Researchers across the world continue to make advances towards using technology to mimic the human brain, and scientists at the University of Waterloo have created their own functioning model that can even pass the kind of basic questions that appear on a standard IQ test. Known as Spaun — Semantic Pointer Architecture Unified Network — the artificial brain uses a supercomputer to model 2.5 million neurons (by way of comparison, the human brain is thought to have up to 100 billion neurons). Spaun features an electronic "eye" that lets it receive input in the form of 28 x 28-pixel images, and uses a robotic arm to scrawl its answers on paper.

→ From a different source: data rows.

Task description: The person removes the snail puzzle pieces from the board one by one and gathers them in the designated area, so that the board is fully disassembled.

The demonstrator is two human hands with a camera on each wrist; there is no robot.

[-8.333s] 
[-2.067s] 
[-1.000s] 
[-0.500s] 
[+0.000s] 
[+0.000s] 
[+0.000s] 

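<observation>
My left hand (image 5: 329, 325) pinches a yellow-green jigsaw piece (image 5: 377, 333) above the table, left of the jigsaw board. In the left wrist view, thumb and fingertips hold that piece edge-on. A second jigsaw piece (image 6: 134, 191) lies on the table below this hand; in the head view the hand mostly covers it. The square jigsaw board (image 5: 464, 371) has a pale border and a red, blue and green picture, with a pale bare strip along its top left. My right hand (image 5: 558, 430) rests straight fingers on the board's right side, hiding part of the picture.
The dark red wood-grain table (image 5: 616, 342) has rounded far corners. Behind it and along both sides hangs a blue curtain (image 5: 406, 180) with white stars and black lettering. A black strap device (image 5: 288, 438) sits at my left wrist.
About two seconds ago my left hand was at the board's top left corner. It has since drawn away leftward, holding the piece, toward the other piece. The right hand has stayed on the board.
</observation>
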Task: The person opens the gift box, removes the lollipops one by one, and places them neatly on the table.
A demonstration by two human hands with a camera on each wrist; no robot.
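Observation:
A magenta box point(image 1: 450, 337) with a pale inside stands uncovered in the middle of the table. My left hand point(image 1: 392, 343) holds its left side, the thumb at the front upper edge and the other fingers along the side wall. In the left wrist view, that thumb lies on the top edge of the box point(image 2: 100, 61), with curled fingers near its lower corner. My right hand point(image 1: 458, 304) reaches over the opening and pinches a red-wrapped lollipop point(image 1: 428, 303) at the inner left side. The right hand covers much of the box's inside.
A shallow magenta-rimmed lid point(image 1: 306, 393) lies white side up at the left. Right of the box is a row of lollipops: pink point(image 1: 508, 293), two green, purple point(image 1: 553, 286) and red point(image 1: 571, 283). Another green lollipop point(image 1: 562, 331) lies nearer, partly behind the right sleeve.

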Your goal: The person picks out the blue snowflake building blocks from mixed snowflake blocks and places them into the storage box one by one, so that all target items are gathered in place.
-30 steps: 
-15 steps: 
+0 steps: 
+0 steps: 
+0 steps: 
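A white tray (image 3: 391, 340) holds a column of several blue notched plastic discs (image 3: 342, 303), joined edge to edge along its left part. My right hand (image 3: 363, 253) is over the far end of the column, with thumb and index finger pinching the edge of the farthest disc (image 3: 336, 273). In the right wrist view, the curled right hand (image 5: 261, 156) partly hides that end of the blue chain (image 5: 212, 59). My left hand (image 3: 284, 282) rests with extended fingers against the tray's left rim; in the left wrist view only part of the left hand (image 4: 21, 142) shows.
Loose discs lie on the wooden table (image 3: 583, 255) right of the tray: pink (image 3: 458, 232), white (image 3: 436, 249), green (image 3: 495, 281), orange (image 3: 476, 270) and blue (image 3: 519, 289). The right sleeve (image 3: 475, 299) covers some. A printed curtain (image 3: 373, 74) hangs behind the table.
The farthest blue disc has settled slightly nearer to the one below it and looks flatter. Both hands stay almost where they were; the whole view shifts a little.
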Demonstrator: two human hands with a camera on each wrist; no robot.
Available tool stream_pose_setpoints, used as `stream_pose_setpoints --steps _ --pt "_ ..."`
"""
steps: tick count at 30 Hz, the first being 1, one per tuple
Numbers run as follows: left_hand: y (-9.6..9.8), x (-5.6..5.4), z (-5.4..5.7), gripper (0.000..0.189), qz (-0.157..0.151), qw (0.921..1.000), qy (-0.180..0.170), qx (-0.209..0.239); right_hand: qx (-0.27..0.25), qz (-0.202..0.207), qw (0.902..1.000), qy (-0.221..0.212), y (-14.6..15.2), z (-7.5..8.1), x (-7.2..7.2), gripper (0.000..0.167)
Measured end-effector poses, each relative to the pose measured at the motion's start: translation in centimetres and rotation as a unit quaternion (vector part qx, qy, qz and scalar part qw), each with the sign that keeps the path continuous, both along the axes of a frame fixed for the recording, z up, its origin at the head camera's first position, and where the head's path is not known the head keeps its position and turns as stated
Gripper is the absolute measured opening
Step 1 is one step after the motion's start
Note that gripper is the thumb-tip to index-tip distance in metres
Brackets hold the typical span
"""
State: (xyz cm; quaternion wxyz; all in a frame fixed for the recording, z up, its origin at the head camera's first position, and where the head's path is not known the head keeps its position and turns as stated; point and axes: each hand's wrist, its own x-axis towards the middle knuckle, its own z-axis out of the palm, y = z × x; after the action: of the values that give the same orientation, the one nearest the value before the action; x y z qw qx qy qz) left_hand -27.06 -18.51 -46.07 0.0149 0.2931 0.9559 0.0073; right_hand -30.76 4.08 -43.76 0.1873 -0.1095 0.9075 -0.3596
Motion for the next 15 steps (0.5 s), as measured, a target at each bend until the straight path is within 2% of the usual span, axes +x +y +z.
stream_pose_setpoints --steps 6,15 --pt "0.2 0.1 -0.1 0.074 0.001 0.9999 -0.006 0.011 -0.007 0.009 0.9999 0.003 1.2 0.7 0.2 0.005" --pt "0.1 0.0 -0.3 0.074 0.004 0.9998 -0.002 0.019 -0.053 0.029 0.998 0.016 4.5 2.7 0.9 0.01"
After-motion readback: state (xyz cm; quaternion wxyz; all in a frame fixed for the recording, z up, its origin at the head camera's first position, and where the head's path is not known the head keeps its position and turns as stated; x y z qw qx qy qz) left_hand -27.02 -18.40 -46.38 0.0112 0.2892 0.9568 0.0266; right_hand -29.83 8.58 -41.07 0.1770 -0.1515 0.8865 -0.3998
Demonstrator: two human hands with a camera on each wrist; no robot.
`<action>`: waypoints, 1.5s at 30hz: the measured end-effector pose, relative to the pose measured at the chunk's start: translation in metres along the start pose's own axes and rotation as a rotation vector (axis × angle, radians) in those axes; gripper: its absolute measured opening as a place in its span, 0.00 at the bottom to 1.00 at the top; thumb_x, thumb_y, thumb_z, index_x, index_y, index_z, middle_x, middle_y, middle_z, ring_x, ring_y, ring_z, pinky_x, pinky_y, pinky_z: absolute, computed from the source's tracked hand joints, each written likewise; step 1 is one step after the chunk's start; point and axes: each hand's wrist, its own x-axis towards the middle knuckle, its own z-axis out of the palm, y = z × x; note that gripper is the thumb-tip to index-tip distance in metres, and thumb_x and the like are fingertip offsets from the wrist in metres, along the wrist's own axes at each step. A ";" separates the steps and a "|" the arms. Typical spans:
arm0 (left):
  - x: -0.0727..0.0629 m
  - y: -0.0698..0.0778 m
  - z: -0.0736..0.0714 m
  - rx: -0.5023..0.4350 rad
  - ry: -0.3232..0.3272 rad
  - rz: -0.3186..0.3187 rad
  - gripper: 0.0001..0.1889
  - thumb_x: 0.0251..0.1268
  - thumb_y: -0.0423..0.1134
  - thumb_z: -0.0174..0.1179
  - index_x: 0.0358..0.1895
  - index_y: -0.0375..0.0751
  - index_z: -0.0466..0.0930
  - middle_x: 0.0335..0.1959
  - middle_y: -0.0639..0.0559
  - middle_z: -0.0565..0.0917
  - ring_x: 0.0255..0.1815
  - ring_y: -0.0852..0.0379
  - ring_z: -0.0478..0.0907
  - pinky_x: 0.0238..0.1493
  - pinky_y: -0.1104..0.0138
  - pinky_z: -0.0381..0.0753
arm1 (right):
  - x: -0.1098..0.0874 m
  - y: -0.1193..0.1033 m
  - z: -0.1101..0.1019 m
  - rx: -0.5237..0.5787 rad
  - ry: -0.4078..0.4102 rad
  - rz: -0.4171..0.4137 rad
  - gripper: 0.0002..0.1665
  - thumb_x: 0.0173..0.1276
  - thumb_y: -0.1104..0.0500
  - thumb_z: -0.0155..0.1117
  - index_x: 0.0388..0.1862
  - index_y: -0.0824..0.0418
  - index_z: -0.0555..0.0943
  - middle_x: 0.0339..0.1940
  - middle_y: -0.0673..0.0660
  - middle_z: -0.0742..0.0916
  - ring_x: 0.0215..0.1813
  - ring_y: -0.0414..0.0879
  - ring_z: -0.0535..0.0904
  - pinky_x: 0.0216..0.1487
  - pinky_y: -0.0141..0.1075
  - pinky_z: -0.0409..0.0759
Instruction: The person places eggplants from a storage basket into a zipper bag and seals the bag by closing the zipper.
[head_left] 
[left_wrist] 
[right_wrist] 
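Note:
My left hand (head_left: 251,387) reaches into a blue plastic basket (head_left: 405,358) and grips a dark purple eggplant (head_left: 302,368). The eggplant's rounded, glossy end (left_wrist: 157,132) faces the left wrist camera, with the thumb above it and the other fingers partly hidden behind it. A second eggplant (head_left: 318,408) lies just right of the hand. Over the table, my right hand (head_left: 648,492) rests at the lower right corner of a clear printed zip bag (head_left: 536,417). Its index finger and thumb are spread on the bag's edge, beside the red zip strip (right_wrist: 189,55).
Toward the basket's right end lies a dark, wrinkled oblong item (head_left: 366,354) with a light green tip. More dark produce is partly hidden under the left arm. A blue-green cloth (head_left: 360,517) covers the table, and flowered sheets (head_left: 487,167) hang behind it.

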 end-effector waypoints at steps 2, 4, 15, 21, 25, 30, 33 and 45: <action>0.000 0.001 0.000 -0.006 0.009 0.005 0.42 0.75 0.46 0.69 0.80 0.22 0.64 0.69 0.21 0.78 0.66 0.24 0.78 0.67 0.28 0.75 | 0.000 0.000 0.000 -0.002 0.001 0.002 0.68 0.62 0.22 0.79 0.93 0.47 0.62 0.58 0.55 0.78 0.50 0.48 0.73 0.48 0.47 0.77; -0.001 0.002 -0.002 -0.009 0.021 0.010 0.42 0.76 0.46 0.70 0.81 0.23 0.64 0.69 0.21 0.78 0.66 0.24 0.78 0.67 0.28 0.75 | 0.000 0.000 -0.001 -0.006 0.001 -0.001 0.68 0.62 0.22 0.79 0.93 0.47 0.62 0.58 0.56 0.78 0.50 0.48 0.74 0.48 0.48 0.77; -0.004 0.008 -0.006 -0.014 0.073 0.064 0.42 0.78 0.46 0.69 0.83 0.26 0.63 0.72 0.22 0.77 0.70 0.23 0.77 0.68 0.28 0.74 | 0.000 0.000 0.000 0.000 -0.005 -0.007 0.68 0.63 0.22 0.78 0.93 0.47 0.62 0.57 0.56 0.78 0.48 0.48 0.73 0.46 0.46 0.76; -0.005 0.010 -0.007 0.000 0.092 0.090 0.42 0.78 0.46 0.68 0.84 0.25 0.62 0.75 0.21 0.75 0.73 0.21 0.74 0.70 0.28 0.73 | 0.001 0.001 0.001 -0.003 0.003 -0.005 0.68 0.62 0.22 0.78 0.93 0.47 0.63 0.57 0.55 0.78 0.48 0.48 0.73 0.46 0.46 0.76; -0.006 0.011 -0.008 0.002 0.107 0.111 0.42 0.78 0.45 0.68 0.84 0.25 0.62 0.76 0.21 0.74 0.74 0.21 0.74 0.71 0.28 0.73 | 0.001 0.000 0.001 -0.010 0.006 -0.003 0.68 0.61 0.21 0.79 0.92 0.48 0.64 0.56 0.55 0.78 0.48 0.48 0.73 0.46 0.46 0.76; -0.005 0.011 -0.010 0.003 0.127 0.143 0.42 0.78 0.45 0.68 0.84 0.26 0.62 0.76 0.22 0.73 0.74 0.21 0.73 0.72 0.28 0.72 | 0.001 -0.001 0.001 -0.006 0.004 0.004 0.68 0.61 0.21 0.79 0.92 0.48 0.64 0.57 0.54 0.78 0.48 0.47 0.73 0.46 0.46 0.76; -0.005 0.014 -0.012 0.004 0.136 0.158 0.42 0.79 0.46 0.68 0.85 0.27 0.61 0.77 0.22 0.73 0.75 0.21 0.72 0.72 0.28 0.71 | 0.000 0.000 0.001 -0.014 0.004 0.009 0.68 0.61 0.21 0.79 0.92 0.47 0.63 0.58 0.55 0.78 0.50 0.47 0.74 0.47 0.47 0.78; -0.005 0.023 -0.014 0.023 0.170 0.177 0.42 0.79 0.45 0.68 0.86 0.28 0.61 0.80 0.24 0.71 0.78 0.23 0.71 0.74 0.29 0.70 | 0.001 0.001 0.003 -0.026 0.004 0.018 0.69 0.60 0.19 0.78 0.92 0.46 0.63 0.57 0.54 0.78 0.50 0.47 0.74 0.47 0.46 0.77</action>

At the moment Spaun can perform eight different pre-defined taks, including counting number progressions, reproducing the way in which a number it sees is styled, and recognizing number patterns — the kind of question one would find on an IQ test. Different areas of the brain are modeled to perform the various functions necessary, with the virtual thalamus performing visual processing, for example. This organic approach leads to a system that doesn't necessarily perform flawlessly all the time — in one video, the researchers show how Spaun has problems storing large strings of numbers in its short-term memory, just like humans do — but they say that those failings actually make it easier to determine whether Spaun is accurately modeling the human brain.
The researchers have published their latest findings about Spaun in a recent article in Science. While it's clear that models such as this are still a long way from the kind of artificial intelligence we dream of in science fiction and fantasy, the combination of powerful computing and neuroscience appear to be bringing us towards that threshold at an increasingly accelerated clip.